_About this task:_
From the entries below, copy every line that holds the word "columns".

_Data:_
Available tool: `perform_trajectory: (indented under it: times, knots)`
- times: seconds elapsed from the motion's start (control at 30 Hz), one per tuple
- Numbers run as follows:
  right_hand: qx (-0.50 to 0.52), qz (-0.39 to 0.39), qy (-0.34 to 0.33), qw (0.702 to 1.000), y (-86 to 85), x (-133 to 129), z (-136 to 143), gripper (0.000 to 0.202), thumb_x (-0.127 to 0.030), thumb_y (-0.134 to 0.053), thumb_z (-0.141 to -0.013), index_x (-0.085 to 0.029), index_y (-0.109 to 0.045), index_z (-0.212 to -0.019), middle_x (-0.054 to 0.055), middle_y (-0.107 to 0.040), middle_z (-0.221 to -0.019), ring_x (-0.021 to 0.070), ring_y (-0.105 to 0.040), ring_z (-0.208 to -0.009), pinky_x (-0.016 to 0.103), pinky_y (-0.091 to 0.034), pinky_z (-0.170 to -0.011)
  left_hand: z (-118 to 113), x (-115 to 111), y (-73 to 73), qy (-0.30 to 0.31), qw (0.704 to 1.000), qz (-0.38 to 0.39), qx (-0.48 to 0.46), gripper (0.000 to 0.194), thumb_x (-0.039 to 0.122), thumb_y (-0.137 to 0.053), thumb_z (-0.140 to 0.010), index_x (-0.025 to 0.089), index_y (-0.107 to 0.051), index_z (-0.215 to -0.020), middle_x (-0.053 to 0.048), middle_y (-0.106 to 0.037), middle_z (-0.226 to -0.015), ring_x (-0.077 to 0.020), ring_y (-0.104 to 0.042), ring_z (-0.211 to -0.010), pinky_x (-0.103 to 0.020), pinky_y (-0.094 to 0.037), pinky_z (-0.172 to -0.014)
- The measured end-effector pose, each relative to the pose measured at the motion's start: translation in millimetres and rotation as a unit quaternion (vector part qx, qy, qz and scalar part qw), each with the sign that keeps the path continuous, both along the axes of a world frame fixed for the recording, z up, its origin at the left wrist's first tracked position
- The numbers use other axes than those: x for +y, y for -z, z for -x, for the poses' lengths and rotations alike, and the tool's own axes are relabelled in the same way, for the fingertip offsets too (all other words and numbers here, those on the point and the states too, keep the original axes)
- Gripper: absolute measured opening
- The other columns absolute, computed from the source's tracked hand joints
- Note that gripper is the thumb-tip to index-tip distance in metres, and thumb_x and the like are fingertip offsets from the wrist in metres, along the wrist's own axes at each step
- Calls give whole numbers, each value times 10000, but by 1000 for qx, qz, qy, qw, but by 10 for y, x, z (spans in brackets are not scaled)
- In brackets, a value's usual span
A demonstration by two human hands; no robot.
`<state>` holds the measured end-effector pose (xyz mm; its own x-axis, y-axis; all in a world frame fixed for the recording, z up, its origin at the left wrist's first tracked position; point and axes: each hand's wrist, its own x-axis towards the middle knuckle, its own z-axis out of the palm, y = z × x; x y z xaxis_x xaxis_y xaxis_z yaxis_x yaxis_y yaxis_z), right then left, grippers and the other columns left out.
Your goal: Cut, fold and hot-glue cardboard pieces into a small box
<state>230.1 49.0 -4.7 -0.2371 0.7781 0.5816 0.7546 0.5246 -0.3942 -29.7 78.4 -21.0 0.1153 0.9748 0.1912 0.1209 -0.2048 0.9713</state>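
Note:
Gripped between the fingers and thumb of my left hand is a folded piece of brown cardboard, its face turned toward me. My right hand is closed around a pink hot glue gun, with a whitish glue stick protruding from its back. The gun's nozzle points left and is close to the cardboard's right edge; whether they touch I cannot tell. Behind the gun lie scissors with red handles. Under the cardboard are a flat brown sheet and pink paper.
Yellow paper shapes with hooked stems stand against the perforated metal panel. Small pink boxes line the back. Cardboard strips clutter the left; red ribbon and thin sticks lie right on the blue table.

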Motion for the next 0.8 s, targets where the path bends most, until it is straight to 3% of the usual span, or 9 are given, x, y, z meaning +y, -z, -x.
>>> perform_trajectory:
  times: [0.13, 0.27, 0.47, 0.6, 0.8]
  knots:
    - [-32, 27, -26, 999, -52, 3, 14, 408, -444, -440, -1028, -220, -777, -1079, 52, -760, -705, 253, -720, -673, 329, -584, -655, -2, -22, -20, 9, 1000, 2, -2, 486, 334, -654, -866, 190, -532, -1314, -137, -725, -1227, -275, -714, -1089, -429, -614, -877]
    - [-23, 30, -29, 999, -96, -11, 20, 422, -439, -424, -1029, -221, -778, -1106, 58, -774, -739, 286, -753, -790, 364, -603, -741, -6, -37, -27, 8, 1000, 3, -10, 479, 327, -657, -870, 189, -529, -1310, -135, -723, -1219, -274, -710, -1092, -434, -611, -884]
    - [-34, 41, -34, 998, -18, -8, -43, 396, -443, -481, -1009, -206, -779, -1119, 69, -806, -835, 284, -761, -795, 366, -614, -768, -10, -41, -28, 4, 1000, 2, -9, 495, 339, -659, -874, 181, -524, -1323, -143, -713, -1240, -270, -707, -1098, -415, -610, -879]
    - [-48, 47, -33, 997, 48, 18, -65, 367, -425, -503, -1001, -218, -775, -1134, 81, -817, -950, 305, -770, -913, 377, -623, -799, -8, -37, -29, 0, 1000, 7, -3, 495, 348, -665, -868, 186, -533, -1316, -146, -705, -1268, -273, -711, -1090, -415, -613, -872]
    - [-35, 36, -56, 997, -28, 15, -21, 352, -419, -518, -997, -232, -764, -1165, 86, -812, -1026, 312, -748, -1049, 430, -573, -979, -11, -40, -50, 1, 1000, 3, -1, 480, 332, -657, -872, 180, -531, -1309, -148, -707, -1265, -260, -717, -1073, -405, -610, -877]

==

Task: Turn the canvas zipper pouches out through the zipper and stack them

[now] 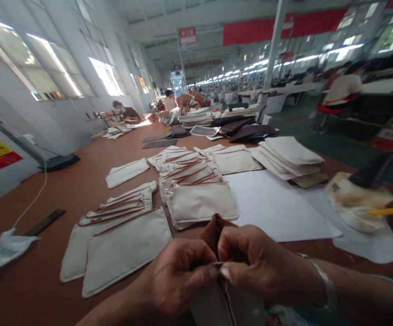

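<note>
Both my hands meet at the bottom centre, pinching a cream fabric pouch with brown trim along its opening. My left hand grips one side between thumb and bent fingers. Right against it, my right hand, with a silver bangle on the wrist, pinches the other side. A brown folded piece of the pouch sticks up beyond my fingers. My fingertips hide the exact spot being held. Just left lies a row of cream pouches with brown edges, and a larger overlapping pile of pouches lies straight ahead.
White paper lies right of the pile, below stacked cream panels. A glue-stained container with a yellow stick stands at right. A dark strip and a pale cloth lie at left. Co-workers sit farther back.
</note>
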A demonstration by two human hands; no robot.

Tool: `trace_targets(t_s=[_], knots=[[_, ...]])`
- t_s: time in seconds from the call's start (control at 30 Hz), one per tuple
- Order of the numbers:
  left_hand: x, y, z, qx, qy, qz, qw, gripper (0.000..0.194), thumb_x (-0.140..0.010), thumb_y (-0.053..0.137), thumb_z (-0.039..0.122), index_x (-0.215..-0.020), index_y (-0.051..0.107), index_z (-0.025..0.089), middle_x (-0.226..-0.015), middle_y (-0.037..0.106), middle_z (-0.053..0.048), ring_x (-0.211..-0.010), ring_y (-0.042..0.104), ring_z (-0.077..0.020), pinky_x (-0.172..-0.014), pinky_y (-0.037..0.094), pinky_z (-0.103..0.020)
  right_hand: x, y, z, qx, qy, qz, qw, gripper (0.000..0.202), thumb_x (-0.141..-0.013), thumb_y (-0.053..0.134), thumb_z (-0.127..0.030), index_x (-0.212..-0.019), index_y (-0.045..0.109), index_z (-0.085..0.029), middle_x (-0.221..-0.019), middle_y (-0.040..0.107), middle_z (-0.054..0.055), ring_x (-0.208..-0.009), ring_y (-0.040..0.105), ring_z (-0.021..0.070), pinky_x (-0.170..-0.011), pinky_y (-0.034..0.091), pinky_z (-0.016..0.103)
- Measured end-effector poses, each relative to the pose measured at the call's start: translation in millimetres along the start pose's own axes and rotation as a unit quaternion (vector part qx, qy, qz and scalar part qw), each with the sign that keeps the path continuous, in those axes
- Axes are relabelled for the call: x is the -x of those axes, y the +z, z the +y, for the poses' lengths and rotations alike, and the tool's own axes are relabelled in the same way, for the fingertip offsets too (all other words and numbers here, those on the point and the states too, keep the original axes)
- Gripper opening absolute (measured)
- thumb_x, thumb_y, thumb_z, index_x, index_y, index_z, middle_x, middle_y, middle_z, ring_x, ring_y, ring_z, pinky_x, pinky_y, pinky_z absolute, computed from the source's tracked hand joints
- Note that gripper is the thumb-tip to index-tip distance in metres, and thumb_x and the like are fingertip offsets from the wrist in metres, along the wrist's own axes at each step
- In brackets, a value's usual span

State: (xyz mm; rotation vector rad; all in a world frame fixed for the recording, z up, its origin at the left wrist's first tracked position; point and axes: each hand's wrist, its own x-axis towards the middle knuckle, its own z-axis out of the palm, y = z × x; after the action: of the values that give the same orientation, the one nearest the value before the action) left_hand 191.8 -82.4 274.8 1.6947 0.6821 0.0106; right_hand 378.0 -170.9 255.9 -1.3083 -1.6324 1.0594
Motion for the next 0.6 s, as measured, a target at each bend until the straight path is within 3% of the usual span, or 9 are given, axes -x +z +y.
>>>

_Answer to this exercise:_
- The other columns absolute, computed from the source's tracked hand joints
`<state>` holds the measured end-effector pose (xyz mm; its own x-axis, y-axis; all in a world frame fixed for the recording, z up, its origin at the left wrist's first tracked position; point and axes: each hand's wrist, its own x-axis towards the middle knuckle, its own z-axis out of the palm, y = z × x; x y z xaxis_x xaxis_y xaxis_z yaxis_x yaxis_y yaxis_z), right then left, grippers and the other columns left out.

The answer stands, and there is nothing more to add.